- PROBLEM DETAILS
This exercise requires an exact output of the listing, images omitted.

═══ SUPPLIED INFORMATION ═══

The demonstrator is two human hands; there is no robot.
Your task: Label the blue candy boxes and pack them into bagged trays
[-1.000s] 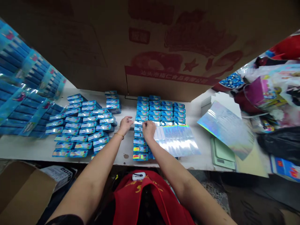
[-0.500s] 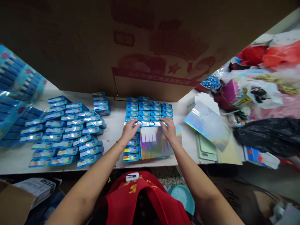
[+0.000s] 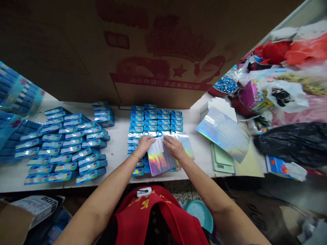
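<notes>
A shiny, rainbow-silver sheet (image 3: pixel 167 160) lies across the near part of a block of small blue boxes (image 3: pixel 150 118) on a white surface (image 3: pixel 119 149), in front of the person. The sheet's long axis runs left to right, its right end angled away from the person. Near its upper left corner are narrow white strips (image 3: pixel 158 147), their long axes pointing away from the person.

The left hand (image 3: pixel 144 144) and the right hand (image 3: pixel 174 148) are close together but apart, fingertips at the sheet's far edge, either side of the strips. Whether the fingers pinch anything cannot be told.

The blue boxes stand in columns, long axes left to right; their printed labels are too small to read. More blue boxes (image 3: pixel 73 149) stand to the left, skewed.

Behind them rises a large cardboard carton (image 3: pixel 153 51). Red print shows a star and a band reading "汕头市福仁食品有限公司"; the print above is too dim to read.

To the right, a second shiny sheet (image 3: pixel 224 132) slants down toward the near right, over a pale green device (image 3: pixel 221 166). Yellow characters on the person's red apron (image 3: pixel 150 211) are partly folded and unreadable.
</notes>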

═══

- ANSWER TO THE EXERCISE
The demonstrator is two human hands; there is no robot.
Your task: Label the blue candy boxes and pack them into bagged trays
[-1.000s] 
[-0.500s] 
[+0.000s] 
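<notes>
A shiny, rainbow-silver sheet (image 3: pixel 167 160) lies across the near part of a block of small blue boxes (image 3: pixel 150 118) on a white surface (image 3: pixel 119 149), in front of the person. The sheet's long axis runs left to right, its right end angled away from the person. Near its upper left corner are narrow white strips (image 3: pixel 158 147), their long axes pointing away from the person.

The left hand (image 3: pixel 144 144) and the right hand (image 3: pixel 174 148) are close together but apart, fingertips at the sheet's far edge, either side of the strips. Whether the fingers pinch anything cannot be told.

The blue boxes stand in columns, long axes left to right; their printed labels are too small to read. More blue boxes (image 3: pixel 73 149) stand to the left, skewed.

Behind them rises a large cardboard carton (image 3: pixel 153 51). Red print shows a star and a band reading "汕头市福仁食品有限公司"; the print above is too dim to read.

To the right, a second shiny sheet (image 3: pixel 224 132) slants down toward the near right, over a pale green device (image 3: pixel 221 166). Yellow characters on the person's red apron (image 3: pixel 150 211) are partly folded and unreadable.
</notes>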

No more output is needed for this exercise.